Reconciliation, if understood as a process by which the protagonists


to a protracted conflict admit to past wrongdoing, repent, and accept the
fact that the other side has suffered too, and then go on to create a shared
vision of a peaceful future, is not likely to be a popular direction with the
Israeli side in the foreseeable future. It is doubtful that the Palestinians
would be more open than the Israelis to such a process. Therefore, it seems
that statements such as Nusseibeh that, “both [Zionism and Palestinian
national movement] must change, as their ideals have become dogmatic
and endanger the continuity of both nations” perhaps sound nice but are
quite unrealistic. It is only the successful conversion of ideas and feelings
to reality over the course of the conflict which has thus far brought us to
the intermediate phase of mutual recognition, and which in the more dis-
tant future may, although not for certain, may bring us to the end point
of reconciliation.

Notes

See dialogue discussion http://www.israelstudies.umd.edu/sharednarratives.html


1. Sai’da Nusseibeh, “Must Palestinian Nationalism and Zionism Change for
a Lasting Middle East Peace?” (http://mideastweb.org/IsraelPalestineNationalism
.htm).
2. Some argue that Zionism internalized the colonialist view that Europeans
had the right to settle in other parts of the world, and therefore did not hesitate
to call for the taking over by Jews of areas populated by Palestinians.
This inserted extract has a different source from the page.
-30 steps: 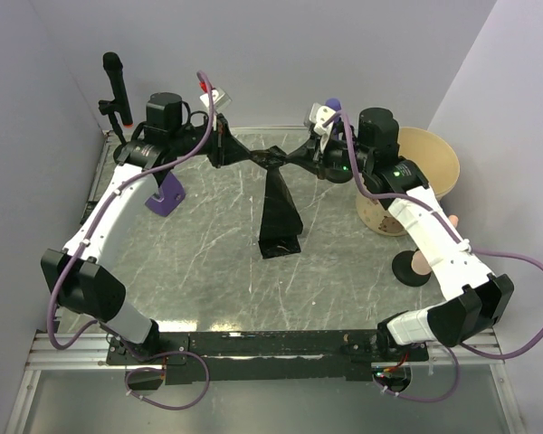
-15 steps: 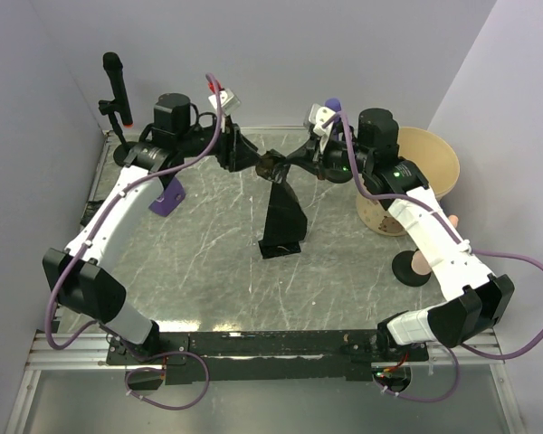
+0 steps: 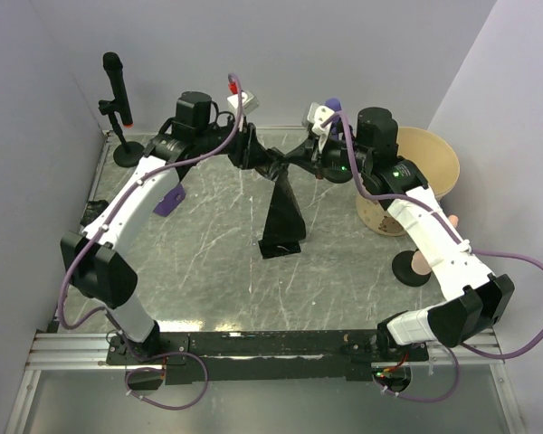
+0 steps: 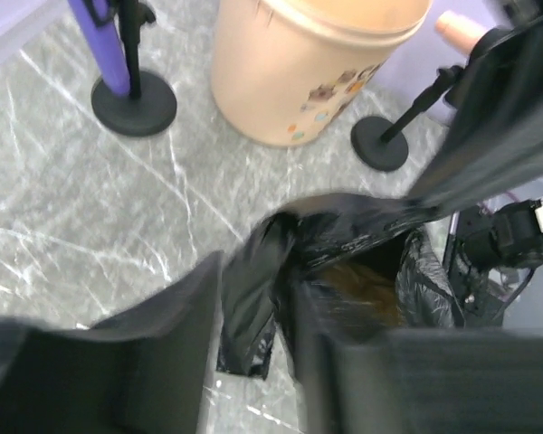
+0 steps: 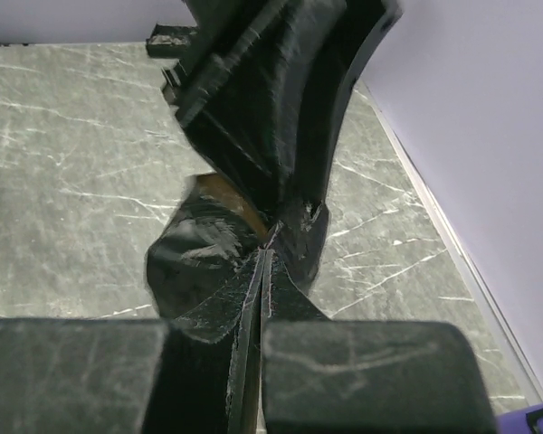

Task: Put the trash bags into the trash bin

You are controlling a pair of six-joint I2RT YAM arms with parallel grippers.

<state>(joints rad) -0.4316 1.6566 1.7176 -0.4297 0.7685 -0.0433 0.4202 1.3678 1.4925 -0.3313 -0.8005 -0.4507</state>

Arguments
claiming the adoption by early Zionists of the “white man’s burden” creed, i.e., its
mission of civilizing “primitive” regions in Asia and Africa, have also been made.
3. In 1903 Joseph Chamberlain, on behalf of the British government, offered
Theodor Herzl, the founder of the Zionist movement, lands in East Africa for
establishing an autonomous Jewish colonial settlement there.
4. Yitzhak Epstein, “The Hidden Question,” Ha’shiloah (1907): 193–206
[Hebrew].
5. Rashid Khalidi, Palestinian Identity: The Construction of Modern National
Consensus (New York, 1997).
6. The clear-cut demand for a Palestinian state was raised only after the estab-
lishment of the PLO in the 1960’s.
7. Hamas’s representatives just claimed that their readiness to openly accept the
“two states” solution is a de facto recognition of Israel’s right to exist.